Sometimes I leave this
blog for a while because I feel like I have nothing to say. It
happens out in the real world, too, when my brain and mouth don't
co-operate and I forget what I was going to say or just can't get the
right words out in time. It's the same when it comes to writing. That
has a name and we call it Writer's Block.
How it sometimes feels! |
Some of it comes down
to a feeling of uselessness, of feeling isolated in a world that I
don't connect with. There are some days when I sit and watch the
news, or read a magazine, or scroll through social media and feel
like I'm living on a planet that isn't my home.
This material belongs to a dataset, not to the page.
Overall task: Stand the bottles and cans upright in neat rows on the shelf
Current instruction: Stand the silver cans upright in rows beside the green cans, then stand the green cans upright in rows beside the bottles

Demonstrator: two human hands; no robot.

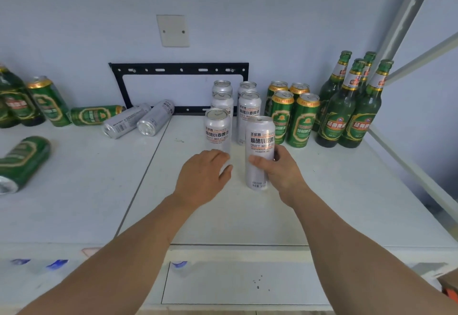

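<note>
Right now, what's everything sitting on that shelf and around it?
Standing silver cans: six, two rows, centre; the front right one is held.
Lying silver cans: two, left of centre.
Standing green cans: four, right of the silver ones.
Green bottles: four upright, far right.
Lying green cans: two, on the left; one more upright at the far left, beside blurred bottles.
Black bracket: one, on the wall.
White plate: one, above it.
Left hand: touches the front left silver can.
Right hand: grips its can.
</note>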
I wonder why people
find celebrities fascinating, why wars continue to happen over the
tiniest thing, or why a video is suddenly headline news. For me,
there are days when none of it makes sense and it feels as though you
can't see the wood for the trees.
Other times, it's a
sense that my voice is too small for this world. That people don't
want to listen because, to them, what I have to say is of no meaning.
So why waste the time trying to verbalise my opinions to such people?
Some of it could also
be down to still adjusting to a life without medication. It's not
unknown for the body to take months to make the adjustment, long
after the brain has made the necessary alterations.
More often than not,
it's related to stress and the exhaustion that brings with it.
Recently I moved house and, for the first two weeks, I could do
little more than sleep and work. I'd get up, go to work, come home,
and just... fade as though there was a switch deep inside of me that
would flick off. It was that point where you knew you'd get nothing
more done that day. Which is tough to deal with especially when
there's a hundred and one things you want to do.
For me, I saw it as a
chance to relax and heal. This is a new stage in life. A new place
for me to be. A chance for me to sort out my old belongings and put
plans in to action for the next period of this thing that we call
“Life”. There's many things I want to do and now I feel like I
have a fighting chance of doing them. One thing I am learning is that
it takes time. Things don't happen overnight. Nor do they happen
without some kind of effort on our part. Blood, sweat and tears
really do lead to success, whether it's today, tomorrow, or in ten
years time.
But there are also
times when you just need to take it easy and appreciate what you have
around you. For none of us know what tomorrow brings.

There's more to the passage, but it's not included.